Celer: Ceylon
Celer

Celer: Continents
Celer

Celer: Sunlir/Scols
Celer

At the opposite end of the spectrum from mass-produced jewel-cased products lie Celer's custom-made disc packages. Each of the three releases arrives in an individually painted case with an abstract design rendered in a satin finish (even the discs are painted); Celer members Will Long and Danielle Baquet-Long clearly regard the music and its presentation as intertwined parts of an experiential whole.

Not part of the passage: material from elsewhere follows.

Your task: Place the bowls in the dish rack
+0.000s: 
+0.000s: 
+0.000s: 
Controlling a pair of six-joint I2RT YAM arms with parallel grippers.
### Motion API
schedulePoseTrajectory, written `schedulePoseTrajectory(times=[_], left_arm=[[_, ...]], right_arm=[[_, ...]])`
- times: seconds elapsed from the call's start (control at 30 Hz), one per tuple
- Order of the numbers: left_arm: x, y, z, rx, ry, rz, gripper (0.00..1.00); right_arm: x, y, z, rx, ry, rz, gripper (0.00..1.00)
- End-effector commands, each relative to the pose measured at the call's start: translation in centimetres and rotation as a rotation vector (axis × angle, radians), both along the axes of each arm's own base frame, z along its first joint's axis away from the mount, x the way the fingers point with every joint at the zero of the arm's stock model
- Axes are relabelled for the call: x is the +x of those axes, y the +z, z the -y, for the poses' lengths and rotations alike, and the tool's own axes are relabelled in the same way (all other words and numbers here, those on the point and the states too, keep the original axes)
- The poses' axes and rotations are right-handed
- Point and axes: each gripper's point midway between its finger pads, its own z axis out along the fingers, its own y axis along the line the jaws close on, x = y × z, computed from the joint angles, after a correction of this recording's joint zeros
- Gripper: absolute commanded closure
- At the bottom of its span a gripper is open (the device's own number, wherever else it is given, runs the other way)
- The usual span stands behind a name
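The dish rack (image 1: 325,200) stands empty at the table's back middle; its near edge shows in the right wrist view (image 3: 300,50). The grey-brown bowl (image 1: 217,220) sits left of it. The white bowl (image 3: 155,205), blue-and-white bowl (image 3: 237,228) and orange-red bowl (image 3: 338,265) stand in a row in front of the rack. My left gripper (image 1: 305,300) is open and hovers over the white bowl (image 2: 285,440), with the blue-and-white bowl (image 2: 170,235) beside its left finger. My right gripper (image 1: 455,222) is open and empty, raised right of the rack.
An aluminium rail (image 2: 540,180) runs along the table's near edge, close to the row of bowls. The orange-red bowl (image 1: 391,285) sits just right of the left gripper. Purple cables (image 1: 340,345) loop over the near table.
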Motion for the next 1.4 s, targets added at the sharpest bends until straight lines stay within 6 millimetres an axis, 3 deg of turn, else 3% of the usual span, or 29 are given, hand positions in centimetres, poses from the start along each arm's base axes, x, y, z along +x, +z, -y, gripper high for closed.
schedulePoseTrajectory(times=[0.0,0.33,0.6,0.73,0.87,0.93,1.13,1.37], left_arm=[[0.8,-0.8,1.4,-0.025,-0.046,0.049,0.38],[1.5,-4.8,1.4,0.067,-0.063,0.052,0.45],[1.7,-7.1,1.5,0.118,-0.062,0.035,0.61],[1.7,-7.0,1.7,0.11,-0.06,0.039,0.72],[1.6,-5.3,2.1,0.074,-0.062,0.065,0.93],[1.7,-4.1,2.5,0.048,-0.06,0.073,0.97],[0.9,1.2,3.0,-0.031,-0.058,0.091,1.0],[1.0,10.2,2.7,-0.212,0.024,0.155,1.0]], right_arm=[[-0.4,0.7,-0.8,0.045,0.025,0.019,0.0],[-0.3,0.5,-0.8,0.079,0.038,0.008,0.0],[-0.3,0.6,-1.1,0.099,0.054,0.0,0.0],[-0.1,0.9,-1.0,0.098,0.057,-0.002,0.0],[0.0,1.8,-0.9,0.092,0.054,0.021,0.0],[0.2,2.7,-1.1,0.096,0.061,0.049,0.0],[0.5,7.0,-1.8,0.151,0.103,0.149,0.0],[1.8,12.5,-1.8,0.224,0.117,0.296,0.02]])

Sonically, the discs feature meditative ambient loops pushed to the extreme: Ceylon's title piece, for example, is an hour-long drone of minimal crystalline tones that waver hypnotically and pan ever-so-subtly; commensurate with its duration, the piece quickly becomes trance-inducing, its music suggesting the natural rhythms of breathing or the body's rhythms during sleep.

Continents, on the other hand, includes a regular CD containing nine tracks, most in the 8 to 11 minute range, and a mini-CD containing two extra long pieces. These discs' loops are Gas-like in character: vaporous, grandiose string waves that unfurl in slow motion like huge mushrooming clouds; faint traces of crackle and skips are even audible too. Billowing epics like “Bereft Oversight” and “Fast Forwarding Sleep” are majestic, deep, and verge on rapturous; the anomalous “The Ex Hypthesi Dreams of Populous Clouds,” by contrast, churns animatedly.

The two-disc set Sunlir/Scols features nineteen limpid pools of steely, shimmering loops that are alternately kin to the skeletal and vaporous styles of Ceylon and Continents, respectively . In many ways, Sunlir/Scols feels like the most definitive encapsulation of Celer's beatific style and, oddly, though its running time is humongous (almost 150 minutes), it never feels overlong; no doubt the music's immersive pull contributes to that impression of temporal suspension. The set has its gaseous moments too including heavenly ones like the first half's closer “Sunlir 10_6” and “Scols 1_7.” In the latter, high- and low-pitched string tones surge repeatedly, accompanied by a faint ringing sound and gentle starbursts. While a dark undercurrent occasionally emerges (“Scols 7_4,” in particular, startles for being so disturbingly aggressive), calling it celestial seems more apropos. Listening to Celer, one naturally thinks of artists like Gas, Marsen Jules, and William Basinski and devotees of their works will find much to appreciate in Celer's music too.